La tendencia generalizada consiste en separar educación en el cine y educación en los medios. Hay una gran incoherencia, más centrada en los estudiantes, que en los productores. Los estudiantes experimentan los medios como un continuum en su vida diaria (de los libros a Youtube) y tienen derecho a conocer la totalidad de productos mediáticos disponibles, desarrollando las aptitudes críticas que necesitan para analizar, evaluar y cuando sea necesario, cuestionar las representaciones mediáticas que se encuentren. Esta política es complicada de llevar a cabo exclusivamente por un organismo cultural como es el BFI, a pesar de sus quijotescos esfuerzos, a menudo, parciales e inadecuados; ni tampoco es tarea de las industrias mediáticas cuyos esfuerzos por promover el análisis crítico de sus productos es ambivalente. El organismo más ade cuado para desempeñar esta función sería el Ministerio Británico de Infancia, Escuelas y Familias (Department for Children, Schools and Families), que está comenzando a plantear en su programa la alfabetización mediática, pero aún están por comprobar sus resultados.
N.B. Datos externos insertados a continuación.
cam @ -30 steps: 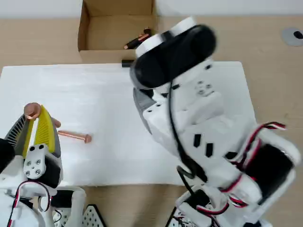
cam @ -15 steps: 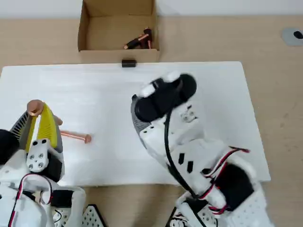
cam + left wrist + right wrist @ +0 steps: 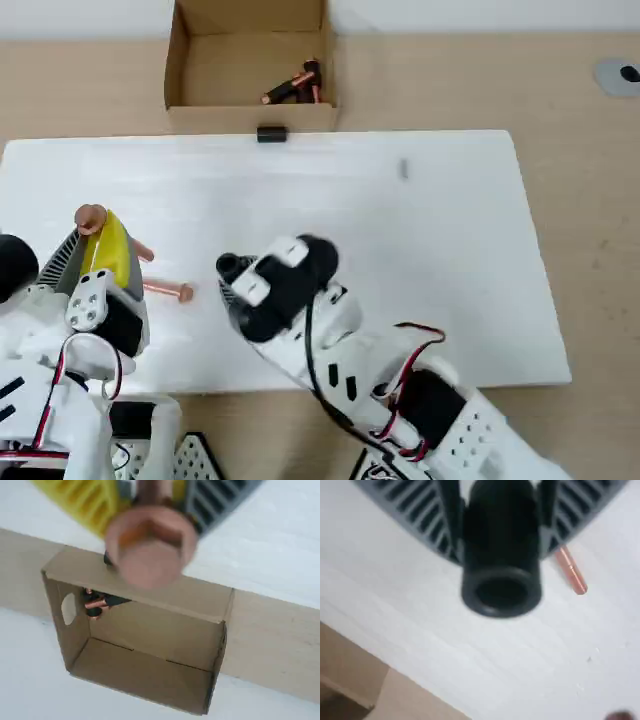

Así, mientras nos encontramos inmersos en el final de la era analógica, nuestro conocimiento de los medios de comunicación en general y de cómo hacemos uso de ellos, y más aún cómo tendríamos que aprender a hacer uso de ellos, parece estar a punto de cambiar una vez más. Estamos todavía en los comienzos de la era digital, rodeados de multitud de predicciones tecnológicas, pero conscientes de que lo que realmente marcará el cambio será el uso que, de ahora en adelante, hagamos de las tecnologías.

Notas

1 En este punto y en todo el artículo en general he de resaltar la inigualable y valiosísima aportación de Terry Bolas (2009) para el desarrollo de la valoración del cine en Reino Unido.

2 Para acceder a una lista de escuelas de verano en este periodo se puede consultar Cook & North (1981).

3 «O» Level es el nivel elemental, fue el título general del General Certificate of Education (GCE) para jóvenes de 16 años en Inglaterra, Gales e Irlanda del Norte hasta mediados de los años ochenta.

4 Para acceder a más información sobre las Estrategias (el estado actual), puede consultarse la siguiente dirección web: www.nationalstrategies. standards.dcsf.gov.uk/primary/primaryframework/literacyframework (03-12-09).

5 Véase www.21stcenturyliteracy.org.uk (03-12-09).